A request for proposal (RFP) today on the U.S. government’s contracting website beta.SAM.gov, revealed that the Naval Sea Systems Command (NAVSEA) plans to buy up to 120 Blackwing 10C UAVs from the California-based company. Although the Blackwing is derived from the Switchblade loitering munition, or “suicide drone,” but the latest RFP, however, mentions only unarmed drones.

The Virginia class attack submarine Pre-Commissioning Unit (PCU) Indiana during trials in the Atlantic Ocean. All Navy submarines, including the Virginia class, have a three-inch countermeasures launcher that can be utilized for the Blackhawk UAV., General Dynamics Electric Boat/Matt Hildreth

The roughly four-pound Blackwing has an inertial/GPS autopilot system and a secure digital data link to maintain communications with the submarine. In order to fit inside a canister, the UAV has two pop-out wing sets with a span of 27 inches, and it’s powered by an electric motor-driven pusher propeller. The drone can be launched from both submerged submarines and from unmanned underwater vehicles (UUVs) and, while the RFP notice doesn’t specifically mention what they will be launched from, in the past Blackwings have been fired from submarines’ three-inch countermeasures tubes during demonstrations. 

The Blackwing 10C variants will be equipped with miniaturized both electro-optical and infrared sensors in its nose and will be procured as part of the Submarine-Launched Unmanned Aerial System (SLUAS) program. It is unclear how the 10C version differs from previous Blackwings, but it has at least something in common with the same company’s Switchblade 10C that features an upgraded digital data link and allows concurrent operation of multiple drone systems in the same area.

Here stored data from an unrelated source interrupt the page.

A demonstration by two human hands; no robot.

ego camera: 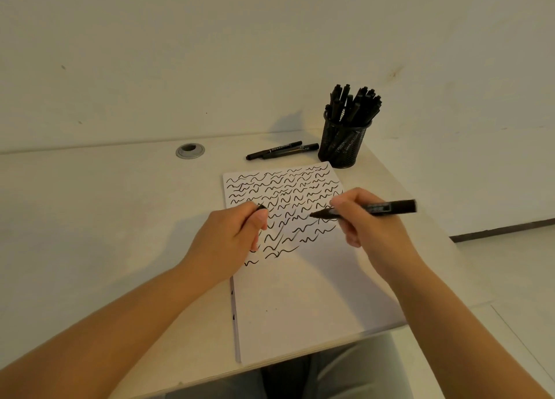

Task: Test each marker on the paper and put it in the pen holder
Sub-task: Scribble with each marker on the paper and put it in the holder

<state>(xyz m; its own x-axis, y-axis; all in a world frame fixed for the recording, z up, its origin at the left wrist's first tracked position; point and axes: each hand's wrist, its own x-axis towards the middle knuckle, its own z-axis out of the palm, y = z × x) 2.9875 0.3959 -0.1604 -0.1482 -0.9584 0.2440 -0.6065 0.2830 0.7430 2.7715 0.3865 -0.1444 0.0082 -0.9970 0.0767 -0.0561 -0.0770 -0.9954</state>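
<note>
The right hand (365, 218) grips an uncapped black marker (387, 208) with curled fingers, its tip pointing toward nine o'clock just above the scribbled paper (300, 293), while the left hand (228, 242) pinches what looks like the marker's cap (260, 207) between thumb and curled fingers. The paper lies on the white desk (105, 233), its upper half covered in black wavy lines. At twelve o'clock from the paper two more markers (282, 151) lie side by side, and toward one o'clock stands the mesh pen holder (342, 146), packed with markers.
</note>
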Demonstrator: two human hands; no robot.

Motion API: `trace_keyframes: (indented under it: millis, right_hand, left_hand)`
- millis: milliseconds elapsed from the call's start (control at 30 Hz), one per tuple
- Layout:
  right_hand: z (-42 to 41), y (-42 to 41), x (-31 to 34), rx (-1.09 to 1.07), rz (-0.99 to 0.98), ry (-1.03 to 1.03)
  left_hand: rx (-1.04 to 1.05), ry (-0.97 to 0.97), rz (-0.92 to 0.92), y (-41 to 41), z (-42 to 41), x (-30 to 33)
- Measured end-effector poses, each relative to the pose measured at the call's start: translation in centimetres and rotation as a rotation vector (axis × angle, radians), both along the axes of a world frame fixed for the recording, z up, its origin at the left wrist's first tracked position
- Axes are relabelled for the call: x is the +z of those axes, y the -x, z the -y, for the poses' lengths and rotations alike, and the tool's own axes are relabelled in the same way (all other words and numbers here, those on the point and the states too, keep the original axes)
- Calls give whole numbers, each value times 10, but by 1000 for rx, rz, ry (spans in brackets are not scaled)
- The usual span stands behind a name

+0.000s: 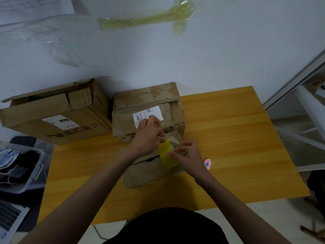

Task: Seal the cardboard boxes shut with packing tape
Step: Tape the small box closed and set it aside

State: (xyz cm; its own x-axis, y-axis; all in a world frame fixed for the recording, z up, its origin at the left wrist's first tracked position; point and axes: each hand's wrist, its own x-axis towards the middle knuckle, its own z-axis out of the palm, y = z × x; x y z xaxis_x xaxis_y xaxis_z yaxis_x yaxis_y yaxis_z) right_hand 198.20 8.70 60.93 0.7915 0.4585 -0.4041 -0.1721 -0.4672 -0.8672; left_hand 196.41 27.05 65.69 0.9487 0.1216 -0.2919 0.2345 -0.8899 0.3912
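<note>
**Both hands meet at mid-scene, fingers pinched**

Two bare forearms reach in from the near edge and converge toward the middle. The left hand lies a little farther off, back of the hand up, fingers curled down and bunched at the tips in a pinch. The right hand sits nearer and just to its right, wrist bent, thumb and forefinger closed together while the other fingers arch loosely. The two hands are close together, fingertips nearly meeting.
</note>
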Motion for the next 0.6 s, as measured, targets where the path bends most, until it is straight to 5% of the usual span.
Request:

The notice confirms that, as of today, the Blackwing 10C has been approved for integration in the SLUAS program under a Tactical Temporary Installations (TEMPALT) effort. Actual drones could be delivered from August this year, according to the Navy, with related contracts scheduled to run for a two-year period beginning May 2021.

“AeroVironment is the only known responsible source that possesses the facilities, tooling, equipment, manufacturing expertise, and technical expertise to provide the required Blackwing 10C UAVs within the government’s required delivery and ordering period,” the RFP stated.

Back in 2013, the Navy announced it had successfully demonstrated the ability to launch an encapsulated unmanned aircraft via a submarine’s torpedo tube and that it had been actively testing the Blackwing from standard countermeasures launchers.

A 2013 Naval Sea Systems Command briefing slide describing testing using the submarine-launched Blackwing drone, including potential attack missions., NAVSEA

According to the service, the new drones “will be used on various Navy submarine platforms during the SLUAS Middle Tier Acquisition program execution,” although there was no further detail provided about how they will be used. However, “Middle Tier” suggests there are multiple layers of SLUAS development, likely involving different UAVs and capabilities. This ties in with a statement last November, Rear Admiral Dave Goggins, the Navy’s Program Executive Officer for Submarines, who said that 21 SLUASs had been employed in demonstrations, though it’s not clear how many individual types the Navy has actually experimented with. 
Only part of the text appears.